The appointed date of operations for the merged entity – Shriram Finance Limited, which would be the largest retail finance NBFC in the country, is expected to be April 1, 2023, said YS Chakravarti, MD and CEO, Shriram City Union Finance.

In an interview with BusinessLine , Chakravarti, who would be the MD and CEO of the merged entity, talks about plans for scaling up operations following the merger and says there is no plan to apply for a bank license. Edited excerpts:

There is a lot of competition in retail lending. What are your plans with the merged entity?

The core product for Shriram Transport Finance Company (STFC) is commercial vehicles. As the economy keeps improving, the demand for both used and new commercial vehicles should pick up. Shriram City Union Finance has MSME or micro-small business funding, which is seeing renewed demand for credit with the economy improving.

Today, we offer gold loans only in five States. We would like to take it pan-India with the help of the network of STFC. Even in the MSME business, we have a very strong presence in the South, particularly Tamil Nadu, Andhra Pradesh, Telangana, Maharashtra and to some extent Gujarat, but we have not really scaled up too much in the rest of the country. Now with the merger, we have the STFC team joining and it will be easier for us to scale up MSME funding going forward.

Also read: Shriram Capital, Shriram City Union Finance to merge with Shriram Transport Finance Company

What is the timeline for the merger?

It should take anywhere from nine to 10 months. The appointed date or the date we’re looking at for operations would be April 1, 2023.

How does the succession plan announced recently fall in with the merger?

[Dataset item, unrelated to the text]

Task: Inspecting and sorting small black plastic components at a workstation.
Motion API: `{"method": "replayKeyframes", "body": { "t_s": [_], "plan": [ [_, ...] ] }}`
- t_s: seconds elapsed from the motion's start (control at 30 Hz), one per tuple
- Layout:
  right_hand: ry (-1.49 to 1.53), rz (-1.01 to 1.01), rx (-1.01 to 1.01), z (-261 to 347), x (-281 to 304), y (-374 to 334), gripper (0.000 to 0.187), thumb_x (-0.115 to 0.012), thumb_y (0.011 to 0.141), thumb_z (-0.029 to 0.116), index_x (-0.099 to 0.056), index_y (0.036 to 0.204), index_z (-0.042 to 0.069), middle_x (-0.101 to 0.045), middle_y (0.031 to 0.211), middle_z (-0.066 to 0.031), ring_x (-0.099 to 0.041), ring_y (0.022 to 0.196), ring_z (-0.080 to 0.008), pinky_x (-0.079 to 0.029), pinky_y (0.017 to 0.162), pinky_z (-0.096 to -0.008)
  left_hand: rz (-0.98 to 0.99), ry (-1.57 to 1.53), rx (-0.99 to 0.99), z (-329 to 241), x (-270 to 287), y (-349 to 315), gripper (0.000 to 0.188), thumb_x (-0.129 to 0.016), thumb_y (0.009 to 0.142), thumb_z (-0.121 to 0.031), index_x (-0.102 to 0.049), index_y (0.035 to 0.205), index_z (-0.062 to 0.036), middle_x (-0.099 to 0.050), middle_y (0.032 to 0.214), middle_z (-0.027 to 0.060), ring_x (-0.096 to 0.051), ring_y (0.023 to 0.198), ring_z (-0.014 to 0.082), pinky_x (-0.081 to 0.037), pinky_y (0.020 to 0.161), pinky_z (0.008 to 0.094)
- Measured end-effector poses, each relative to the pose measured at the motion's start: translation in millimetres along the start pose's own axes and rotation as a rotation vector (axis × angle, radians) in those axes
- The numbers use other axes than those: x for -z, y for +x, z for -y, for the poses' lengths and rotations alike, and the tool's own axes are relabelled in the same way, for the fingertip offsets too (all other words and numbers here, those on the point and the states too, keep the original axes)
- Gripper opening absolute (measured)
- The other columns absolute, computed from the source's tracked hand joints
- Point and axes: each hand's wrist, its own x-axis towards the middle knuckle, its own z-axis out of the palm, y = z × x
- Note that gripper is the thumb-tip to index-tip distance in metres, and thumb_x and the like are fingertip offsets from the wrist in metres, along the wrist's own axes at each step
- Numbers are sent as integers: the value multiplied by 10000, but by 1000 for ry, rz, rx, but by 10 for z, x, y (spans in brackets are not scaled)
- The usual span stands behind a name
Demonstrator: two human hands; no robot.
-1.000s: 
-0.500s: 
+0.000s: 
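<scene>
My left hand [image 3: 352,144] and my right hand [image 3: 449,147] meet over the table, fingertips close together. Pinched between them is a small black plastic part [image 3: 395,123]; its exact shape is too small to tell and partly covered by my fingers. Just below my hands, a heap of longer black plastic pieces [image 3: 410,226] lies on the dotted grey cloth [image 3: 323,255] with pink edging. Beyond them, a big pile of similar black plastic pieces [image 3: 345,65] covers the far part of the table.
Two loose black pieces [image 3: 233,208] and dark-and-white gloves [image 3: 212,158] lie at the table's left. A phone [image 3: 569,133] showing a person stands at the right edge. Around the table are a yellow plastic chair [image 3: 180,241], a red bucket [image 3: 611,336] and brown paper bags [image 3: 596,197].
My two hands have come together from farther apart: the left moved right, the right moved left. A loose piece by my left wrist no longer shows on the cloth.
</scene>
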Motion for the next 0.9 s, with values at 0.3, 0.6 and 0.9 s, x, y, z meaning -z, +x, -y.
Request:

Thyagarajan made the statement to clear doubts in the market and amongst analysts on the succession. In reality, the governing board has been there for quite some time and it’s been a consultative process all along. So, it’s a coincidence. At an operating company, nothing changes. The advantage for an operating company now is that we can depend on people for their experience and you know expertise.

What happens to the housing finance and insurance arms post the merger? Will these be monetised?

Housing finance will continue as a subsidiary of the merged entity – Shriram Finance. We are not looking at monetising it. We may look at a public issue probably once it reaches an AUM of ₹7,000-8,000 crore.

In the insurance business, people keep coming and talking to us but nothing concrete has happened. If we get an interesting offer for dilution, probably the holding company or the insurance companies may take a call but I don’t think they are in a hurry to do it.

Will the merged entity apply for a banking license?

No. The cost of operations in a bank compared to an NBFC is much higher. As an NBFC, I can be faster. I can actually reach a customer faster so I can you know lend the faster, I can do so many things I can’t do as a bank. If and when the regulator maybe pushes us, then we may think but it’s a no as of now.

Is there a conflict of interest with the Piramal Group holding stake as it is working on its retail lending plans?

No, in the combined listed entity, they will have an 8.5 per cent stake, so what conflict will they have? They had also invested in this business much before they started anything. I don’t think we should be worried about conflict.

How do you see credit demand after the festive season?

We are seeing good demand for credit from MSMEs, gold loans are doing well. In the two-wheeler segment, urban has picked up, rural has not yet picked up. But we expect it to pick up in probably in the fourth quarter.

I think we are past the impact of the second wave of the pandemic because I can see that happening both in the collections as well as demand for new business. The barometer is always the improvement in collections and then you know that demand is only a matter of time.

Also read: Shriram Properties IPO subscribed 4.6x

When will the Super App be launched? Will you look at entering the payments space?

We are working on it and it should probably be ready in six to nine months. We should be able to launch it by the time the merger is completed. On payments, we are in talks with a few fintech for partnerships.

Would the merger mean rationalisation of staff?

Definitely not. The way we are planning and the growth that we have planned for, we may actually end up recruiting more people. And as a philosophy, Shriram is people first. The only surplus that may happen will be in the back office and there we already have a plan on reskilling this team.